**Aim of the exercise:** Go through the entries and tally the lines containing the word "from". Only the total is wanted.

**Supplied records:**
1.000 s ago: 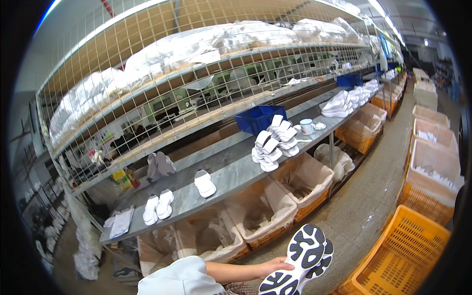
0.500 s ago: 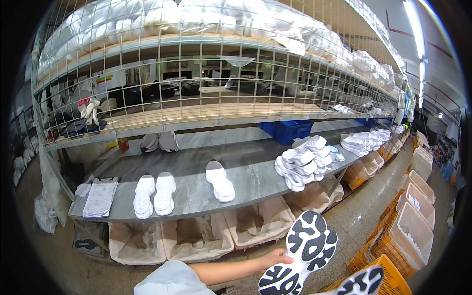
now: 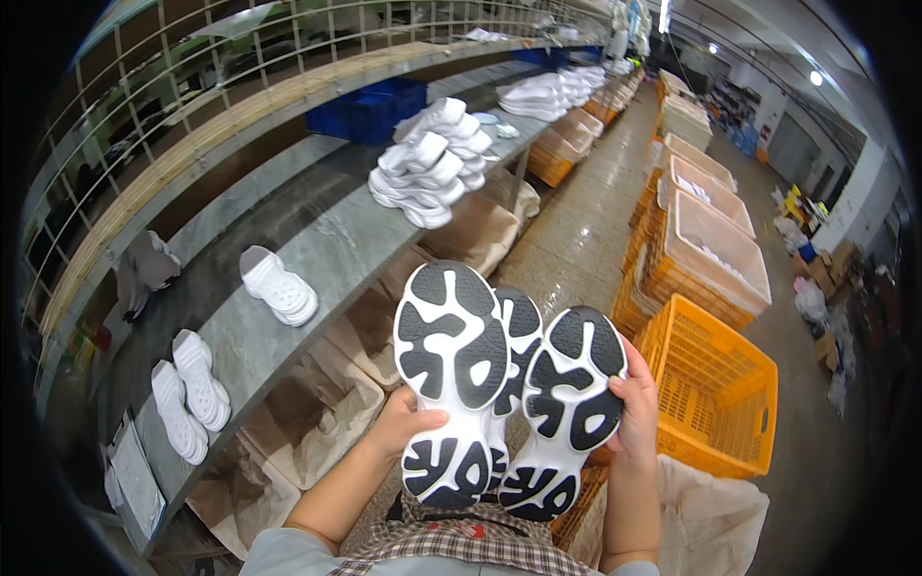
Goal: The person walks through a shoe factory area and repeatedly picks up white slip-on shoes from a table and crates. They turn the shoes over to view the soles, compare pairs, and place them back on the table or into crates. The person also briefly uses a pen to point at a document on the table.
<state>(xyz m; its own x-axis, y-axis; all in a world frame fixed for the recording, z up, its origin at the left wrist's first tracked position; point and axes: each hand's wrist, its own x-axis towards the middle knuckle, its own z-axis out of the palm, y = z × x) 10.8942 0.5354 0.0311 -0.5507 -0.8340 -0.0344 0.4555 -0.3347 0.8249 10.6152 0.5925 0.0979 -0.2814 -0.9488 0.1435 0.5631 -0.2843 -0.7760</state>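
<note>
My left hand [image 3: 405, 422] is closed around the narrow middle of a white shoe sole [image 3: 449, 336] with black tread pads, its tread facing me. A second sole [image 3: 520, 326] of the same kind shows partly behind it; most of it is hidden, and I cannot tell which hand bears it. On the other side, my right hand [image 3: 636, 398] grips a matching sole [image 3: 574, 374] by its outer edge, thumb on the tread. The soles stand nearly upright side by side before my checked apron [image 3: 471, 547].
Along the left runs a grey workbench [image 3: 331, 226] with white soles [image 3: 279, 288], a tall pile of soles [image 3: 430, 163], a blue bin [image 3: 370, 110] and a clipboard [image 3: 136, 480]. Lined sacks [image 3: 331, 403] hang beneath. Orange crates [image 3: 711, 374] line the right side of the aisle.
My view has swung right toward the aisle. The soles are now raised upright in front of me, and my right hand with its sole has come fully into view.
</note>
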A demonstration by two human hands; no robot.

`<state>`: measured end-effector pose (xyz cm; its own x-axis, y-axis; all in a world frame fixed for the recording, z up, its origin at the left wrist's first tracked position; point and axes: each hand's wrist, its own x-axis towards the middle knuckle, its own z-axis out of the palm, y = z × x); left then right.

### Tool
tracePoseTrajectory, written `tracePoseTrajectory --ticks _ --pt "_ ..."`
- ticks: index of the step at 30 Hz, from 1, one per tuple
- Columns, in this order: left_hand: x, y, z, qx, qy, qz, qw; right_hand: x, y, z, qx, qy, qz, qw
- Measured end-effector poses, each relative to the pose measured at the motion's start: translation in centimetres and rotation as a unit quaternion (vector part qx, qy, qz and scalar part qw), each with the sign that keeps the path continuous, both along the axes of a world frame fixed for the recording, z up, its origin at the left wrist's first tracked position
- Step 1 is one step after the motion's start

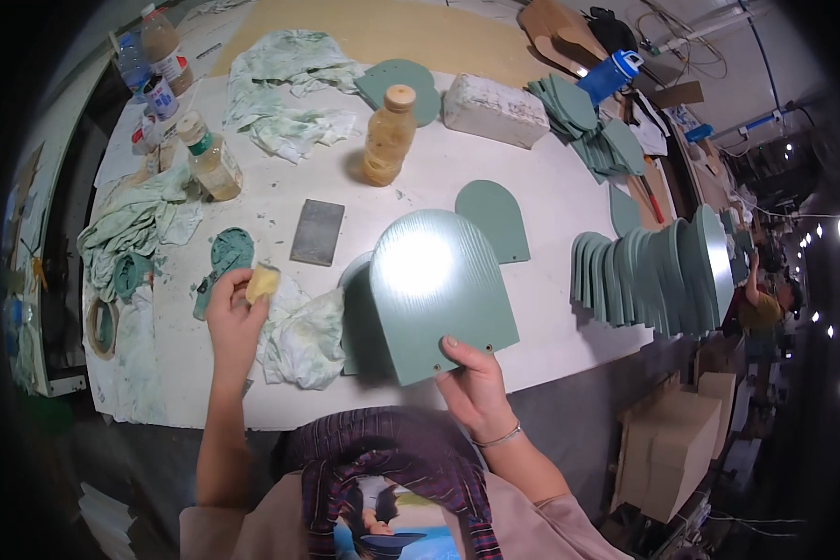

**Reply:** 2